→ **WHAT THE TASK ASKS**
Please transcribe the data below in full. Omit any picture you find in it.

→ **DATA SEGMENT**
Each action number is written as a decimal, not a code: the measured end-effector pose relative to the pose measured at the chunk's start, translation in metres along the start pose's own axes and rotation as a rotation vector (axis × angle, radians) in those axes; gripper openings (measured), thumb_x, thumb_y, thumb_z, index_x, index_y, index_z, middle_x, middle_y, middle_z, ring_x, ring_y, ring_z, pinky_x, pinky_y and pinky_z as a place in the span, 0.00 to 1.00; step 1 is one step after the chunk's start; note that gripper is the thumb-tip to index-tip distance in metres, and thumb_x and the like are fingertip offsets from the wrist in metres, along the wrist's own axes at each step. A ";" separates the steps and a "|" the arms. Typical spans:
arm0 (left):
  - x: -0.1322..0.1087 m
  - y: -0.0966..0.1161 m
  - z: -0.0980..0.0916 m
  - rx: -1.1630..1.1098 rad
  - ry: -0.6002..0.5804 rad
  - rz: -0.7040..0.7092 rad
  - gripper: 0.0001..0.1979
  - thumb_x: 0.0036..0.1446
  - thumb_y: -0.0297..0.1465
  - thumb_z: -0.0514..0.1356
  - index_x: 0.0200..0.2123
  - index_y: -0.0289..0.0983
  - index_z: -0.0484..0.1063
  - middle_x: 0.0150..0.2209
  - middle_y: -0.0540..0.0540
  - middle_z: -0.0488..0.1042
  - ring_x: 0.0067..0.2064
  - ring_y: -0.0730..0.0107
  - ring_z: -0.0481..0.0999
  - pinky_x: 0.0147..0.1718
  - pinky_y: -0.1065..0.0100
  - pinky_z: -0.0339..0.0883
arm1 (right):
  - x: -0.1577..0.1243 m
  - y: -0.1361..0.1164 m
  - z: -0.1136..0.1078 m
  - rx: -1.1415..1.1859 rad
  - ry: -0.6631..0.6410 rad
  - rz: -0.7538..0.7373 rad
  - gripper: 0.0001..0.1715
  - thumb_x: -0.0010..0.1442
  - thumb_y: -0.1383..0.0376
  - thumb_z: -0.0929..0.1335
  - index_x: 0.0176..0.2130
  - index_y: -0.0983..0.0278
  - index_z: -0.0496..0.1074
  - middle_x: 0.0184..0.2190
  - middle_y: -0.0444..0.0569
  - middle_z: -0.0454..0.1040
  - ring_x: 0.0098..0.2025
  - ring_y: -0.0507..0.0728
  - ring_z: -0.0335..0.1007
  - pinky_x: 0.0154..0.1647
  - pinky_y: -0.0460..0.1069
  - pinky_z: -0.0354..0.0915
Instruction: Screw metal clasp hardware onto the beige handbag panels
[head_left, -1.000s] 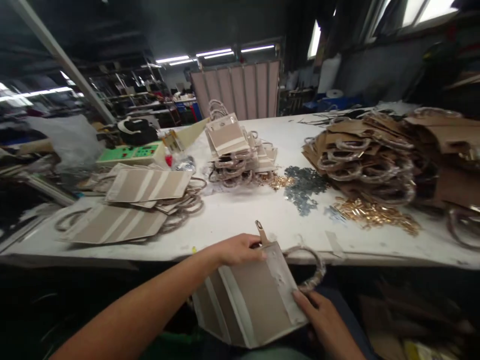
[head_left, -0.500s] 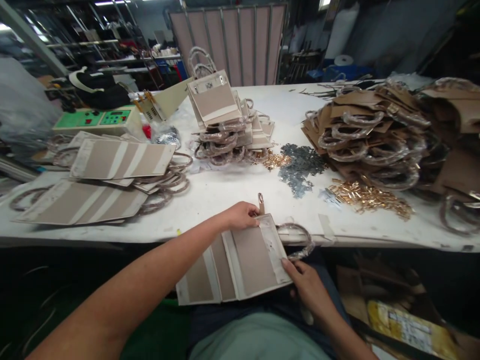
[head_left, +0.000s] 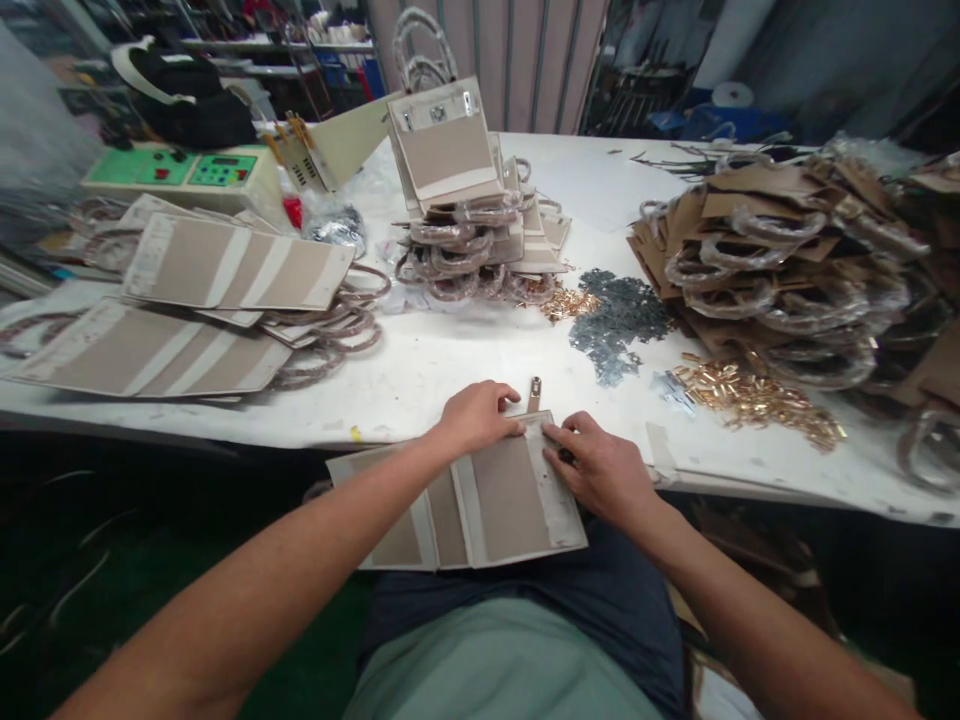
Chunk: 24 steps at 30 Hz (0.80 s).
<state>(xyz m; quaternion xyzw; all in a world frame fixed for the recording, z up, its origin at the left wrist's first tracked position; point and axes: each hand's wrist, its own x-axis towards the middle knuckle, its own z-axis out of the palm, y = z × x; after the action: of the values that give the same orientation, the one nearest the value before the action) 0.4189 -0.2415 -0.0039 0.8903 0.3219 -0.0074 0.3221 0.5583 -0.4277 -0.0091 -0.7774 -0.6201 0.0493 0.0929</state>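
Note:
A flat, unfolded bag panel [head_left: 510,510], beige-brown with pale strips, lies across my lap against the table edge. My left hand [head_left: 480,415] grips its top edge, thumb on the face and fingers curled towards a small tab with a metal fitting [head_left: 535,392] that sticks out beyond the edge. At the panel's upper right edge, my right hand [head_left: 604,470] is closed, with thumb and fingertips on the pale strip. Something dark shows between its fingers, too small to name. The panel's right-hand handle is hidden.
Stacked bag panels [head_left: 232,265] lie at left, more [head_left: 442,150] at centre back. Grey metal plates [head_left: 619,320] and gold-coloured fittings [head_left: 757,395] are heaped on the white table [head_left: 465,365]. Brown handled pieces [head_left: 780,250] pile up at right. A green-topped control box [head_left: 180,170] stands back left.
My right hand has moved from the panel's lower right corner up to its upper right edge. The handle seen there before is now out of sight. My left hand stays at the top edge.

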 end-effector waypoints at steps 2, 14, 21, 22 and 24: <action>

→ **OUTPUT BELOW**
Each action number is written as a decimal, not a code: the measured end-effector pose relative to the pose measured at the chunk's start, translation in metres along the start pose's own axes and rotation as a rotation vector (axis × angle, radians) in those axes; gripper openings (measured), thumb_x, thumb_y, thumb_z, index_x, index_y, index_z, middle_x, middle_y, middle_z, ring_x, ring_y, ring_z, pinky_x, pinky_y and pinky_z as a place in the span, 0.00 to 1.00; step 1 is one step after the chunk's start; note that gripper is the thumb-tip to index-tip distance in metres, and thumb_x and the like are fingertip offsets from the wrist in metres, along the wrist's own axes at each step. A ";" separates the steps and a "|" the arms. Typical spans:
arm0 (left):
  - x: -0.1322..0.1087 m
  - y: -0.0966..0.1161 m
  - z: -0.0980..0.0916 m
  - rx: -1.1630..1.1098 rad
  - ry: -0.6002..0.5804 rad
  - rz: -0.7040..0.7092 rad
  - gripper: 0.0001..0.1979
  - thumb_x: 0.0036..0.1446
  - thumb_y: -0.0297..0.1465
  - thumb_z: -0.0514..0.1356
  - index_x: 0.0200..0.2123
  - index_y: -0.0289..0.0983
  - index_z: -0.0484..0.1063
  - middle_x: 0.0150..0.2209
  - middle_y: -0.0540..0.0540
  - middle_z: -0.0488..0.1042
  - ring_x: 0.0067..0.2064
  - ring_y: -0.0730..0.0107
  - ring_z: -0.0481..0.0999
  - pinky_x: 0.0147..0.1718
  - pinky_y: -0.1065..0.0100
  - pinky_z: -0.0339..0.0883
arm1 (right):
  - x: -0.1577..0.1243 m
  - y: -0.1361..0.1164 m
  - z: -0.1136..0.1078 m
  - rx: -1.1415..1.1859 rad
  - ry: -0.6631..0.6410 rad
  - rz: -0.7538..0.7373 rad
  - gripper: 0.0001..0.1715
  - thumb_x: -0.0010..0.1442
  - thumb_y: -0.1383..0.0376
  - thumb_z: -0.0929..0.1335
  - index_x: 0.0176..0.2130
  - index_y: -0.0983..0.0278
  - index_z: -0.0496..0.1074
  - middle_x: 0.0184..0.2190
  - middle_y: -0.0444..0.0569
  - middle_z: -0.0454..0.1040
  - ring_x: 0.0098..0.2025
  - ring_y: -0.0507..0.0728
  - ring_z: -0.0335..0.1007
  - pinky_x: 0.0154..0.1647
  - pinky_y: -0.0460..0.1069
  - pinky_z: -0.0354..0.0915
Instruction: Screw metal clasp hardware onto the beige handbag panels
[head_left, -1.000s] 
[head_left, -0.500s] 
[head_left, +0.000s] 
Chunk: 24 steps at 30 Hz (0.80 s).
<state>(xyz m; quaternion xyzw; all in a world frame fixed for the recording, z up, its origin at the left wrist's first tracked position; point and axes: each hand's wrist, its own x-axis towards the middle knuckle, its own z-axis out of the palm, y = z × x; after the action: of the values that give the same orientation, the one nearest the value before the action) 0.4189 -0.2415 -0.0039 0.8903 0.3219 -0.0074 0.3221 0.5583 -0.4277 -0.0091 -0.7774 -0.6201 0.0493 0.0929</state>
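Note:
A flat, unfolded bag panel [head_left: 510,510], beige-brown with pale strips, lies across my lap against the table edge. My left hand [head_left: 480,415] grips its top edge, thumb on the face and fingers curled towards a small tab with a metal fitting [head_left: 535,392] that sticks out beyond the edge. At the panel's upper right edge, my right hand [head_left: 604,470] is closed, with thumb and fingertips on the pale strip. Something dark shows between its fingers, too small to name. The panel's right-hand handle is hidden.
Stacked bag panels [head_left: 232,265] lie at left, more [head_left: 442,150] at centre back. Grey metal plates [head_left: 619,320] and gold-coloured fittings [head_left: 757,395] are heaped on the white table [head_left: 465,365]. Brown handled pieces [head_left: 780,250] pile up at right. A green-topped control box [head_left: 180,170] stands back left.
My right hand has moved from the panel's lower right corner up to its upper right edge. The handle seen there before is now out of sight. My left hand stays at the top edge.
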
 end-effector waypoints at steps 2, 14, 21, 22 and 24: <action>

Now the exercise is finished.